====== Data shown ======

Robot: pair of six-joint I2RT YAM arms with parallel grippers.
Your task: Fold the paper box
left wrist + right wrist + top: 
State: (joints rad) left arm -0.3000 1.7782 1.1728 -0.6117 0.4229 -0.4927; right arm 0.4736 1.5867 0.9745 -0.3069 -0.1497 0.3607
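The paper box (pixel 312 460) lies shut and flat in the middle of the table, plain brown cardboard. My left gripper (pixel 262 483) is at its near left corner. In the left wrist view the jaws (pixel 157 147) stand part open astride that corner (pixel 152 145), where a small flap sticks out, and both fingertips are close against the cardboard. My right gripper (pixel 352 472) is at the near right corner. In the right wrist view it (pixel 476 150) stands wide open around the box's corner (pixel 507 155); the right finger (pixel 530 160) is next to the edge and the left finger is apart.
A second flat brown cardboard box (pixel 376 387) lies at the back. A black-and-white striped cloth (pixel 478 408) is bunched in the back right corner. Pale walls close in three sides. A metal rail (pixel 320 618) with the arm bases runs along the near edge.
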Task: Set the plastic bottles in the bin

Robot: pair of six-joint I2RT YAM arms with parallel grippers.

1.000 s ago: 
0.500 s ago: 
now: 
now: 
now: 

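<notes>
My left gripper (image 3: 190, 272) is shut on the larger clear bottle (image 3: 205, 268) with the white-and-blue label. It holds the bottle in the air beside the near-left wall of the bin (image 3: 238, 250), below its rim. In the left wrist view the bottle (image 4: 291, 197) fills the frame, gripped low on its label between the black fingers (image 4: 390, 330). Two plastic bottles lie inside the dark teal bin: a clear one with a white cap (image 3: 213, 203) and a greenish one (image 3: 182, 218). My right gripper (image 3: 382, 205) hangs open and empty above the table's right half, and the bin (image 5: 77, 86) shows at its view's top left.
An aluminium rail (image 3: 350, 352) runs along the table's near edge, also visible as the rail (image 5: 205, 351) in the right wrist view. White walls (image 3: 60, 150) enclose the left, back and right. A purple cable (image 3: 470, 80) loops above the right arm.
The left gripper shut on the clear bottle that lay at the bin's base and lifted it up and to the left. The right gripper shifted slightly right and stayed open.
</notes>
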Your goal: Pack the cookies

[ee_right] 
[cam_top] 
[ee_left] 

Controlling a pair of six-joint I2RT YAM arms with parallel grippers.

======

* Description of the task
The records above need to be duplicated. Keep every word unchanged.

* Worked solution
Robot: pair of six-joint I2RT YAM arms with parallel grippers.
Your task: Fold the paper box
left wrist + right wrist + top: 
State: (joints rad) left arm -0.3000 1.7782 1.1728 -0.6117 0.4229 -0.4927; right arm 0.4736 1.5867 0.9745 -0.3069 -0.1497 0.3607
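The paper box (pixel 312 460) lies shut and flat in the middle of the table, plain brown cardboard. My left gripper (pixel 262 483) is at its near left corner. In the left wrist view the jaws (pixel 157 147) stand part open astride that corner (pixel 152 145), where a small flap sticks out, and both fingertips are close against the cardboard. My right gripper (pixel 352 472) is at the near right corner. In the right wrist view it (pixel 476 150) stands wide open around the box's corner (pixel 507 155); the right finger (pixel 530 160) is next to the edge and the left finger is apart.
A second flat brown cardboard box (pixel 376 387) lies at the back. A black-and-white striped cloth (pixel 478 408) is bunched in the back right corner. Pale walls close in three sides. A metal rail (pixel 320 618) with the arm bases runs along the near edge.
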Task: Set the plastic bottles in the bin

Robot: pair of six-joint I2RT YAM arms with parallel grippers.

1.000 s ago: 
0.500 s ago: 
now: 
now: 
now: 

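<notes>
My left gripper (image 3: 190, 272) is shut on the larger clear bottle (image 3: 205, 268) with the white-and-blue label. It holds the bottle in the air beside the near-left wall of the bin (image 3: 238, 250), below its rim. In the left wrist view the bottle (image 4: 291, 197) fills the frame, gripped low on its label between the black fingers (image 4: 390, 330). Two plastic bottles lie inside the dark teal bin: a clear one with a white cap (image 3: 213, 203) and a greenish one (image 3: 182, 218). My right gripper (image 3: 382, 205) hangs open and empty above the table's right half, and the bin (image 5: 77, 86) shows at its view's top left.
An aluminium rail (image 3: 350, 352) runs along the table's near edge, also visible as the rail (image 5: 205, 351) in the right wrist view. White walls (image 3: 60, 150) enclose the left, back and right. A purple cable (image 3: 470, 80) loops above the right arm.
The left gripper shut on the clear bottle that lay at the bin's base and lifted it up and to the left. The right gripper shifted slightly right and stayed open.
</notes>
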Your goal: Pack the cookies

[ee_right] 
[cam_top] 
[ee_left] 

Controlling a pair of six-joint I2RT YAM arms with parallel grippers.

The exercise output is complete.